Por todo ello, cuando la operación tiene consecuencias económicas o legales relevantes, lo recomendable es recurrir a una tasación profesional.

Qué incluye y garantiza una tasación profesional

Una tasación técnica es un proceso regulado que incluye:

  1. Inspección presencial del inmueble: un técnico cualificado visita la propiedad, toma medidas, fotografías y evalúa el estado real de conservación, calidades, distribución y entorno.
  2. Análisis documental completo: se revisa la coherencia entre la superficie catastral, la registral y la real. Se comprueba la situación jurídica (cargas, hipotecas previas, limitaciones urbanísticas).
  3. Estudio de comparables: se analizan transacciones reales recientes en la misma zona, con características similares, para determinar un valor de mercado fundamentado.
  4. Informe detallado y certificado: el resultado es un documento oficial con validez legal, que puede utilizarse ante bancos, notarías, juzgados o la Agencia Tributaria.
  5. Vigencia temporal: habitualmente, una tasación tiene validez de seismeses, lo que permite utilizarla en distintos trámites dentro de ese periodo sin necesidad de repetir el proceso.

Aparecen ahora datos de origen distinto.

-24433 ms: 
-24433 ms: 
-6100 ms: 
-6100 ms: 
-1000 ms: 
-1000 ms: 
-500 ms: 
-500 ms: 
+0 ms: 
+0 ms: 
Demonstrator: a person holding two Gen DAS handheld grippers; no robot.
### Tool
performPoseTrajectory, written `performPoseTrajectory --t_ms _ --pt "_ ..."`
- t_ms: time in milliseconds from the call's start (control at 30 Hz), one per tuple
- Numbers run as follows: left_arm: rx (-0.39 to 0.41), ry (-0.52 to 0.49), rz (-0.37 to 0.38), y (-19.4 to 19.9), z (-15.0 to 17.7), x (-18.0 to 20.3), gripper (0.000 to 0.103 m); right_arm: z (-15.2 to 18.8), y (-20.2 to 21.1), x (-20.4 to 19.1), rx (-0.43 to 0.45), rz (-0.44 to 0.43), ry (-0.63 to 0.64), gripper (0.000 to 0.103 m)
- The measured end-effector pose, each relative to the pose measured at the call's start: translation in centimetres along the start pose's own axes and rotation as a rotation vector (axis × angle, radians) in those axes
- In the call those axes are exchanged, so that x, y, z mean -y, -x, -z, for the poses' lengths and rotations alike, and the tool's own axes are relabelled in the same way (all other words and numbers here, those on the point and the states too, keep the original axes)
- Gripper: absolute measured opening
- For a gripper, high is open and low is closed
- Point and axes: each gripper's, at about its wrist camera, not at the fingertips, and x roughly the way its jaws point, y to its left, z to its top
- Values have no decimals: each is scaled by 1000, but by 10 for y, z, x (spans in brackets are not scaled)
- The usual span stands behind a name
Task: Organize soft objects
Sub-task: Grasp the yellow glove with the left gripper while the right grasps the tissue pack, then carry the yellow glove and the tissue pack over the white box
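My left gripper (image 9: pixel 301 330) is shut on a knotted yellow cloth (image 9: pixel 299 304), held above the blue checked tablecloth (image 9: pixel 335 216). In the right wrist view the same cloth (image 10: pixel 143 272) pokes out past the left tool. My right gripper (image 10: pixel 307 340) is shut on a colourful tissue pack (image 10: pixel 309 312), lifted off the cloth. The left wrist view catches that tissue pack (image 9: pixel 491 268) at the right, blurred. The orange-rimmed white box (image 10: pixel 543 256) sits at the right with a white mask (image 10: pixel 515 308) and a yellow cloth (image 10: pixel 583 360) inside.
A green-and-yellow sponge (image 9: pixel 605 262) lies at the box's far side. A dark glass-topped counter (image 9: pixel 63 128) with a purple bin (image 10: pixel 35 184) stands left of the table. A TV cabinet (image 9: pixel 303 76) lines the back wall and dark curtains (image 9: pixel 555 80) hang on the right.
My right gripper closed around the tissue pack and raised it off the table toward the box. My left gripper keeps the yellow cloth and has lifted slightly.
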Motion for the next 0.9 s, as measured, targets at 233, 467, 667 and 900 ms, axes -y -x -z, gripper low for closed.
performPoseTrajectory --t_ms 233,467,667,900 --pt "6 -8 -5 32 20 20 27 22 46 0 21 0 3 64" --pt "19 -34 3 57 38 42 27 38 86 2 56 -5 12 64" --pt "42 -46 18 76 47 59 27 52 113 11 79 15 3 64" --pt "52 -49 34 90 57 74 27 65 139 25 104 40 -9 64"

Tasación de vivienda imprescindible

Aunque cada situación es particular, hay momentos en los que contar con una tasación de vivienda profesional marca una diferencia decisiva:

  • Venta de vivienda: para fijar un precio realista que no espante compradores ni te haga perder dinero. Un precio bien fundamentado acelera la venta y facilita la negociación.
  • Compra: si el vendedor pide una cantidad que te parece elevada, una tasación independiente te da argumentos sólidos para negociar o para decidir si merece la pena seguir adelante.
  • Solicitud de hipoteca: el banco financiará un porcentaje del valor de tasación (normalmente el 80%), no del precio de compraventa. Si la tasación sale baja, tendrás que aportar más ahorros propios.
  • Herencias y divorcios: en procesos de reparto patrimonial, un informe técnico objetivo evita conflictos familiares y asegura equidad.
  • Donaciones y operaciones fiscales: contar con un valor certificado reduce el riesgo de discrepancias con Hacienda y facilita la liquidación de impuestos.

El proceso está diseñado para que obtengas un informe técnico completo sin complicaciones, con acompañamiento en cada paso y la seguridad de contar con un documento válido para cualquier trámite legal o financiero.

Tasar bien es proteger tu patrimonio

Con los precios en máximos históricos y un volumen de transacciones que no se veía desde hace casi dos décadas, el margen de error en una operación inmobiliaria es cada vez más costoso.

La tasación profesional no es un gasto: es una inversión en seguridad, transparencia y capacidad de negociación. En 2026, con un mercado tan competitivo y exigente, saber cuánto vale tu vivienda de verdad, o cualquier otro inmueble, es la mejor forma de tomar decisiones informadas y proteger tu patrimonio.